Common Name:  Black Tupelo (from the Creek Indian words ito meaning tree and opilwa meaning swamp for the related Swamp Tupelo) Black Gum,  Pepperidge

Scientific Name:  Nyssa sylvatica (Nyssa is the name of a water sprite in Greek mythology, referring to the tree's preference for wet areas-the related water tupelo N. aquatica actually grows in water; sylvatica is from the Latin word silva, meaning forest.)

 

Potpourri:  Black tupelo is one of the first trees to change color in autumn. This occurs because the leaves stop producing green chlorophyll when a layer of cells at the base of each leaf called the abscission is triggered by the cold to form a cork-like membrane that interrupts the flow of nutrients.  The deep red is the result of anthocyanin (from Greek anthos meaning flower and kyanos meaning blue, as it causes both red and blue hues in many plants) which is under the chloroplasts in the leaf.

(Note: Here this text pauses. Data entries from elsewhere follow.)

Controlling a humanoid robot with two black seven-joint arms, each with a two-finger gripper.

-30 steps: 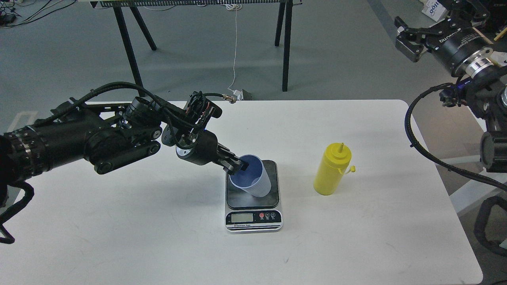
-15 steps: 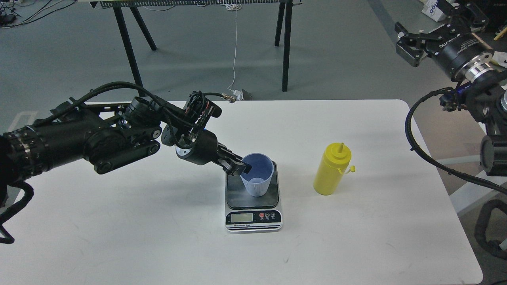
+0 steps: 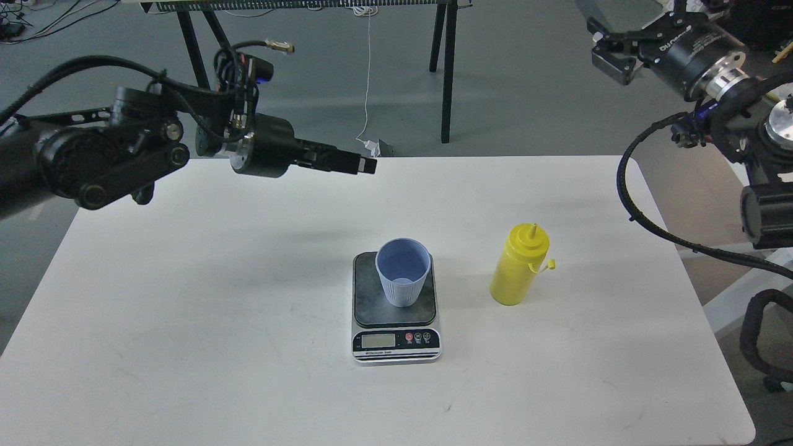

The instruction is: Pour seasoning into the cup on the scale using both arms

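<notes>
The light blue-grey cup (image 3: 403, 280) stands upright and empty on the dark plate of the scale (image 3: 396, 340) at the table's middle. The yellow seasoning bottle (image 3: 519, 267) stands upright on the table to the right of the scale, its small cap hanging at its side. My left gripper (image 3: 365, 165) is raised above the table's far edge, up and left of the cup, holding nothing; it is seen side-on, so its fingers cannot be told apart. My right gripper (image 3: 604, 48) is high at the upper right, beyond the table, open and empty.
The white table (image 3: 186, 322) carries only the scale, cup and bottle. A black-legged stand (image 3: 447, 74) and a hanging white cable (image 3: 368, 74) are behind the table on the grey floor. My right arm's black cables (image 3: 644, 210) loop past the table's right edge.
My left gripper has let go of the cup's rim and lifted up and back to the left. The cup went from tilted to upright on the scale. My right gripper shifted slightly left.
</notes>
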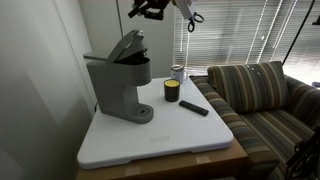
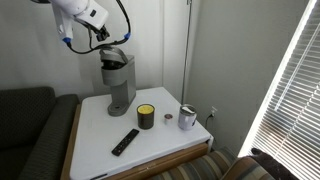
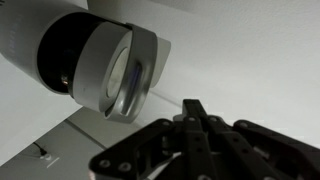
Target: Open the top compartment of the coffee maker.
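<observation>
The grey coffee maker stands at the back of the white table, also in the other exterior view. Its top compartment lid is tilted up at an angle, raised off the head. My gripper hangs in the air above and beside the lid, apart from it. In the wrist view the fingers are pressed together with nothing between them, and the machine's rounded head shows at upper left.
A yellow-and-black can, a black remote and a metal cup are on the table. A striped sofa stands beside it. A wall is behind the machine.
</observation>
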You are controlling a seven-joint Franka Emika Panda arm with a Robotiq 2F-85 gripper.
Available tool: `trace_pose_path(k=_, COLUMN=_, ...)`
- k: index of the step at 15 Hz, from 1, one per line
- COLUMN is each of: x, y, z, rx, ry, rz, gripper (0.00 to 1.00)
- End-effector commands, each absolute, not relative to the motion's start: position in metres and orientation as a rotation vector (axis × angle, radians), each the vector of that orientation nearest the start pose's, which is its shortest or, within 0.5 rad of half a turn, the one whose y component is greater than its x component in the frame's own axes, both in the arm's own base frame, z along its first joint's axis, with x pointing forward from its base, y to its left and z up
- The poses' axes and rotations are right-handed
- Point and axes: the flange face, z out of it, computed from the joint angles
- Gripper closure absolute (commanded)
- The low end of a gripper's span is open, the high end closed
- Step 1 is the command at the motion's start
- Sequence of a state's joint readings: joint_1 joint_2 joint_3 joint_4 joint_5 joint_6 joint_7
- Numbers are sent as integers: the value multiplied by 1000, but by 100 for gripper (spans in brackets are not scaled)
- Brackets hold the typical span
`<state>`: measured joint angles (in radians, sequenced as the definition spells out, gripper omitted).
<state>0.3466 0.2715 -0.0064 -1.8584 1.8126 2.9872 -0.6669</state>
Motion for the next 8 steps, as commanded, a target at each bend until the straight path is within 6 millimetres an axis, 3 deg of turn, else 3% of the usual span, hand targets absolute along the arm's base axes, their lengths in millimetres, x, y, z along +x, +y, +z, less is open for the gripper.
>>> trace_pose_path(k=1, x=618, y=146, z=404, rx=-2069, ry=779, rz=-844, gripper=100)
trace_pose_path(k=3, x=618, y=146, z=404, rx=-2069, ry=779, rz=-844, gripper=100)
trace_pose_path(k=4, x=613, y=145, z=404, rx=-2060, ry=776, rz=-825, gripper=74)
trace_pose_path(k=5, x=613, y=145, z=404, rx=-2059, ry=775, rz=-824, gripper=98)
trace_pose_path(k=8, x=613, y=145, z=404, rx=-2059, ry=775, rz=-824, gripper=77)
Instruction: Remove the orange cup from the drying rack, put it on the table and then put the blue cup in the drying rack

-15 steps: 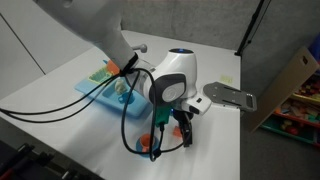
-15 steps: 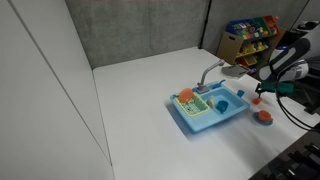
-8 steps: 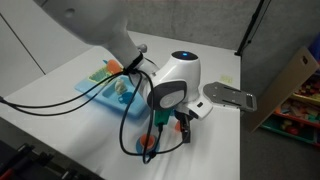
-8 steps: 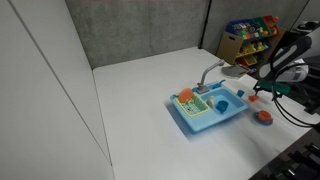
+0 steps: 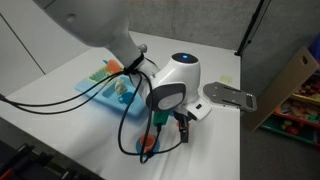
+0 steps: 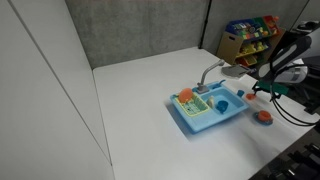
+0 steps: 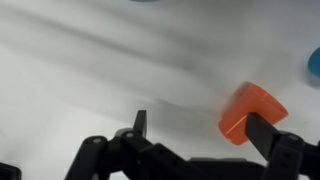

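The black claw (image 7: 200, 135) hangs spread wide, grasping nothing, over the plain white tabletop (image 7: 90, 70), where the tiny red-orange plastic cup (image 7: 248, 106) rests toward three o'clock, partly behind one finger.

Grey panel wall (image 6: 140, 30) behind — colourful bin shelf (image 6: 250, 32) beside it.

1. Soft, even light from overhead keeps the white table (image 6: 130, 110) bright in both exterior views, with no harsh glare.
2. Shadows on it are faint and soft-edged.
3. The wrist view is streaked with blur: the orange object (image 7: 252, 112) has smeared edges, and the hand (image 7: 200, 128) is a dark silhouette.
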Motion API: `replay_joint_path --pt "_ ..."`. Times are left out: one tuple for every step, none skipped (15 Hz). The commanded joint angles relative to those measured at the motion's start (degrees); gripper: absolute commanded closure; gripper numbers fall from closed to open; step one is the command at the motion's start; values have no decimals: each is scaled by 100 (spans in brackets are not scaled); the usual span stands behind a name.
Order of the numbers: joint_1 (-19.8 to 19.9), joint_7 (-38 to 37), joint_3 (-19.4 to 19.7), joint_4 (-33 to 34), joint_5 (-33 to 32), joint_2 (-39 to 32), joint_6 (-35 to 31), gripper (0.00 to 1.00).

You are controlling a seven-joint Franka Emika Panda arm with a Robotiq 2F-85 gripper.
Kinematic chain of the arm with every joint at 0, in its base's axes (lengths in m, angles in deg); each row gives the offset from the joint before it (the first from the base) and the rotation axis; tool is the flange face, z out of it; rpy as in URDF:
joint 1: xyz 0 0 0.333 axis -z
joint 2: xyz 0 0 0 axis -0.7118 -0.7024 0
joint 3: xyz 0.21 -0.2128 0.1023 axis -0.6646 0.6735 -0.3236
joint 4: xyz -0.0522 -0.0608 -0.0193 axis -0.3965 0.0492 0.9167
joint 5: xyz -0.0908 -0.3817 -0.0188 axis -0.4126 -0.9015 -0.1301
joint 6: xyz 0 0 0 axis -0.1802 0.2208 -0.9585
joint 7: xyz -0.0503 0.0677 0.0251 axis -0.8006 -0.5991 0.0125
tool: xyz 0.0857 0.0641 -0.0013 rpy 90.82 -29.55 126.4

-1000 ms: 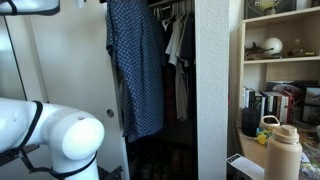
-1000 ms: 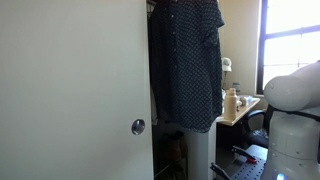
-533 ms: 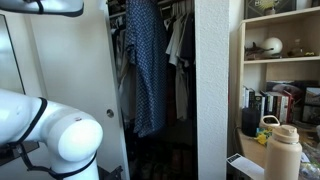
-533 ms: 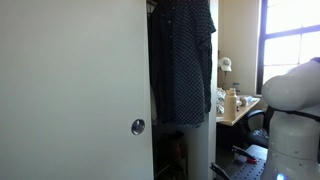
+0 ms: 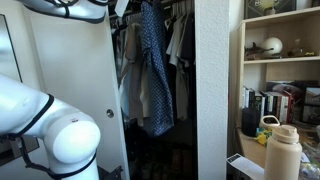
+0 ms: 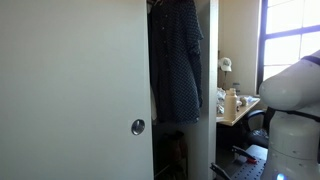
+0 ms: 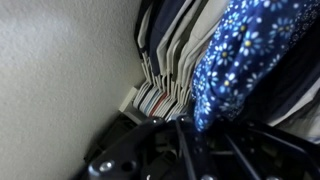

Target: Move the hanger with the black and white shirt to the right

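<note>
The black and white shirt [image 5: 152, 65] is dark navy with a small white print. It hangs in the open closet, turned edge-on, and also shows in an exterior view [image 6: 180, 60]. In the wrist view its fabric [image 7: 240, 50] runs down between my dark fingers. My gripper [image 7: 200, 128] is at the top of the shirt by the rail and looks shut on its hanger. The hanger itself is hidden by fabric. My arm [image 5: 75, 6] reaches in from the upper left.
Grey and white shirts [image 5: 180, 45] hang further along the rail, and several garments [image 7: 170, 60] are packed against the closet wall. The closet door [image 6: 70, 90] with a round knob stands open. A white post [image 5: 215, 90], shelves and a tan bottle [image 5: 283, 150] are nearby.
The shirt has swung and shifted deeper along the rail, turning from broadside to edge-on. My arm has moved further into the closet top with it.
</note>
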Motion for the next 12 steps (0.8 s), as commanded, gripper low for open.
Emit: replay_joint_path --pt "315 54 -136 529 -159 -604 -441 98" --pt "384 34 -185 655 -221 -750 -493 98" --pt "425 10 -224 778 -268 -901 -536 98" --pt "469 -18 -279 922 -316 -1054 -567 98" --pt "519 -50 -334 1058 -404 -1196 -596 98" --pt "550 -79 -402 1227 -488 -1352 -599 98" --pt "567 -108 -452 1383 -584 -1514 -603 98" --pt "589 -138 -532 1584 -694 -1683 -564 98" --pt "609 -197 -608 1767 -840 -1854 -548 98" --pt "596 -248 -650 1936 -970 -2032 -546 98" --pt "587 -312 -709 2122 -1131 -2210 -517 98" --pt "561 -367 -747 2284 -1285 -2386 -497 98"
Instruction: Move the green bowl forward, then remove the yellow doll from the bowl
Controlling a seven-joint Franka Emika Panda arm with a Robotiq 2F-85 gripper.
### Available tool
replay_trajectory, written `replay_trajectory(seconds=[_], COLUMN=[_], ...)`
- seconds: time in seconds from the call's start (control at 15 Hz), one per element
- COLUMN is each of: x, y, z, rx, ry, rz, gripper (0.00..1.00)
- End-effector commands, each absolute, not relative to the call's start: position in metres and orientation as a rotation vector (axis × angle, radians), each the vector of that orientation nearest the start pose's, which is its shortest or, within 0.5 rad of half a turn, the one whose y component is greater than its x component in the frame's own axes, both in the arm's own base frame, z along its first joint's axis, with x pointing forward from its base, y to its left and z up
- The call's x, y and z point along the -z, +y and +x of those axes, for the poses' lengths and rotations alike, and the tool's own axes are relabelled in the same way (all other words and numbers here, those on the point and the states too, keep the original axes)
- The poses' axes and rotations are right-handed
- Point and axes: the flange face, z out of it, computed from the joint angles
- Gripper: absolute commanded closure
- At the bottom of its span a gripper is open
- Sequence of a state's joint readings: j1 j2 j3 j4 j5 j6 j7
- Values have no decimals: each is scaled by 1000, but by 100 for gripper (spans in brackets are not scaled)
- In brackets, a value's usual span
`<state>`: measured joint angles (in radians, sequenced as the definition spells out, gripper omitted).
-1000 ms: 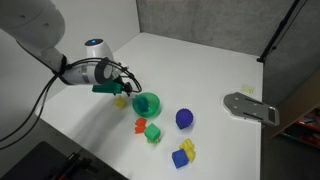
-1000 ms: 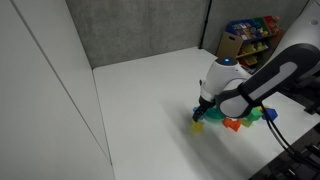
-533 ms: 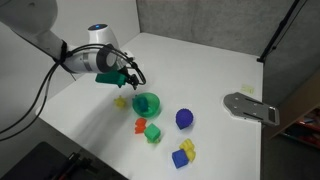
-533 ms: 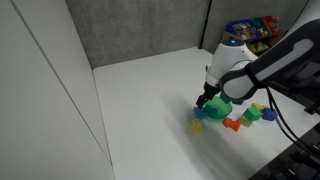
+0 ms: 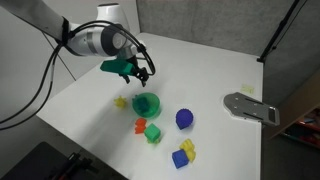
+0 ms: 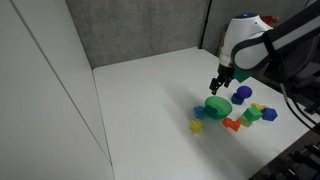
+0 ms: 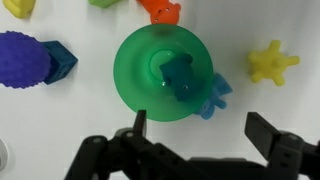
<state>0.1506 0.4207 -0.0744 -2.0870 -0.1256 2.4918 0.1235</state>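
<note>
White desk [image 5: 220, 70], dark grey wall [image 5: 200, 20] behind it, and above the scatter of toys hovers the hand [image 7: 200, 130], jaws spread wide and gripping nothing at all. Directly beneath it in the wrist view sits the bright-green round plastic bowl [image 7: 140, 70]. What's inside is a teal-blue soft figure [image 7: 185, 80], slumped across the rim, not the yellow one. The tiny yellow star-shaped soft doll [image 7: 272, 62] lies on the bare desk just beside the bowl, clear of its rim.

So the call here is that the removal step looks done, with the doll out and let go. Whether the bowl went forward can't be judged from these views. The next move asks for little: a clean lift straight up, keeping the open fingers off the rim so the light bowl isn't nudged.

Further out, a purple spiky ball [image 7: 22, 60] sits against a dark blue block [image 7: 60, 60]. An orange toy piece [image 5: 141, 124] and a small green cube [image 5: 153, 133] lie near the bowl, with a blue-and-yellow block pair [image 5: 183, 153] beyond them. Well apart, at the desk's edge, rests a grey metal plate [image 5: 250, 107]. Past the desk in an exterior view stands a shelf of colourful packets [image 6: 245, 35].
</note>
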Motion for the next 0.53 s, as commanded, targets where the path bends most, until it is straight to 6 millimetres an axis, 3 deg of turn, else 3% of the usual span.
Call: replay_trajectory(seconds=[0.0,0.47], x=[-250,-297], y=[15,-41], z=[576,559], rx=[-82,-222], ry=[-34,-31], rz=[-3247,-3212], gripper=[0,0])
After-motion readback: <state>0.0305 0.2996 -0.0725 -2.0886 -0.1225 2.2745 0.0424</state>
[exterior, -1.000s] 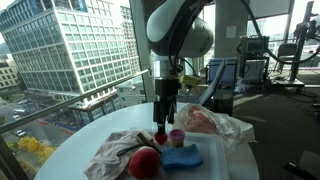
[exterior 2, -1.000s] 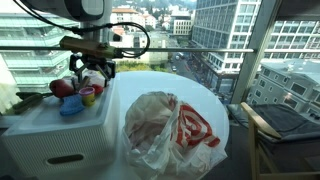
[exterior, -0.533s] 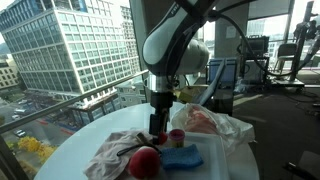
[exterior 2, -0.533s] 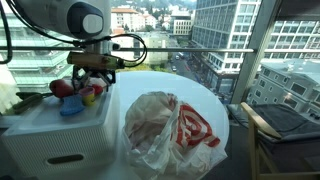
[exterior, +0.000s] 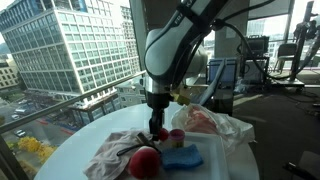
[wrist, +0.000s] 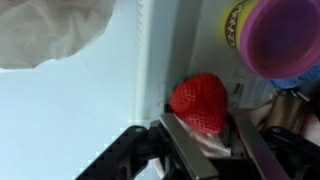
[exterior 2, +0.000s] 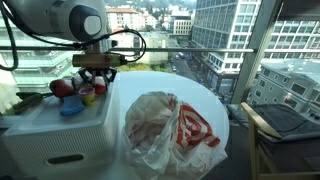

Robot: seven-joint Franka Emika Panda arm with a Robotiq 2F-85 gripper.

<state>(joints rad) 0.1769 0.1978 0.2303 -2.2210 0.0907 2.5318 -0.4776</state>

The reason why some plants produce the red pigment is subject to some conjecture. One theory is that anthocyanin absorbs damaging light wavelengths that are outside the range of other leaf chemicals, thus protecting the leaf from the damage associated with the Sun's ionizing radiation.

 

The tough, interlocking grain of Tupelo wood made it ideal for gun stocks, tool handles, plows and rough flooring, though it is now more widely used as veneer, scaffolding, woodenware, railroad cross-ties and to make pulp for the paper industry.

 

Tupelo trees typically decay from the top down and from the heartwood out and therefore commonly form hollow stumps.  Stumps of hollowed out trees were used for beehives and called bee-gums or for trapping rabbits and called rabbit-gums.